I have no dog in any fight between Phil Tadros and anybody, but I know what I see as a journalist, and the half a day I spent with Jared Leonard at Rub for this story on The Budlong convinces me that there’s no validity in Tadros’ claims in this DNA Info piece that “Budlong wouldn’t even be open if I didn’t help him.” As the story makes clear, Leonard worked on the concept for months, and was far along in opening the Lincoln Square location (finally due next month) before Tadros approached him about taking his pretty well finalized concept and plugging it into the suddenly empty space of Bunny the Microbakery. That’s when Tadros entered the picture, not during the months and months that Leonard worked on perfecting the concept.

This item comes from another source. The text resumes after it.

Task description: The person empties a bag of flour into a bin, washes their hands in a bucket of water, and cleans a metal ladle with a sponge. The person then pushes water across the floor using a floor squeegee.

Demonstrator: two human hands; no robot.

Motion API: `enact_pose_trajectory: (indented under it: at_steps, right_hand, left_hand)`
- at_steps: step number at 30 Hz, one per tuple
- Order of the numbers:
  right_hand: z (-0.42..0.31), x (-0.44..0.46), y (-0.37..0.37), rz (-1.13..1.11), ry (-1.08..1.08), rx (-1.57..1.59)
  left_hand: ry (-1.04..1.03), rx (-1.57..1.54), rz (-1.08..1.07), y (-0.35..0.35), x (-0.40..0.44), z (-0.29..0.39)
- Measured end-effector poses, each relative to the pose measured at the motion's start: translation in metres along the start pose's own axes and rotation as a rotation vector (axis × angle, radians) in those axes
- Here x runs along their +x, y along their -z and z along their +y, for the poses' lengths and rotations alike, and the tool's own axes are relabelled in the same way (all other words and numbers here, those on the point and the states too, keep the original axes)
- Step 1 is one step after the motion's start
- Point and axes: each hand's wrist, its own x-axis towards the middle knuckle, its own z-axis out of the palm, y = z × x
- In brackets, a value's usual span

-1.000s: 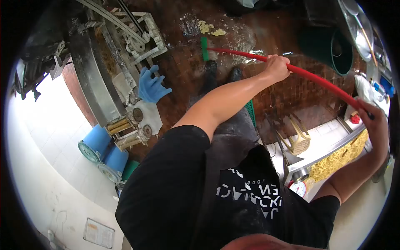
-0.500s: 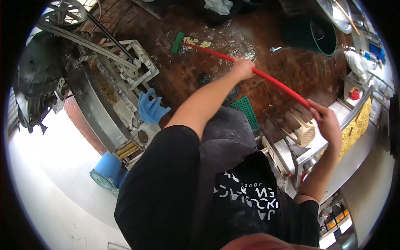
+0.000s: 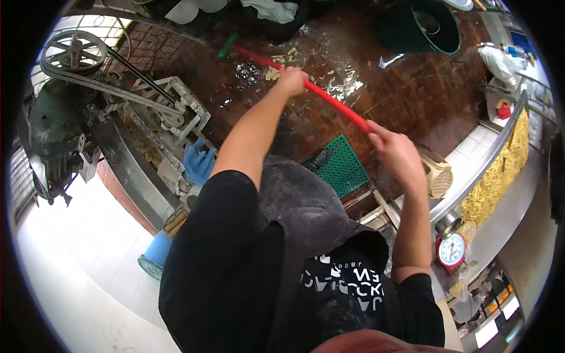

Read the piece for more.

WHAT MIKE ATE

I went to Leña Brava, the seafood-focused side of Rick Bayless’ new complex on Randolph. I tried a couple of the more vaunted starter items—a pineapple-fish ceviche and a kind of crudo of hiramasa—and they were likable enough, but they didn’t necessarily sell me on the earthy Mexican flavors being preferable to sharp, acidic Asian or Italian flavors for such things. The grilled whole sea bass in a Oaxacan sauce, however, is just perfection, cooked to a lightly smoky tender texture, and so is the creamy bowl of cauliflower puree. And I have to say I was pleasantly surprised at the modesty, for the quality, of the bill at the end. Make your reservation now.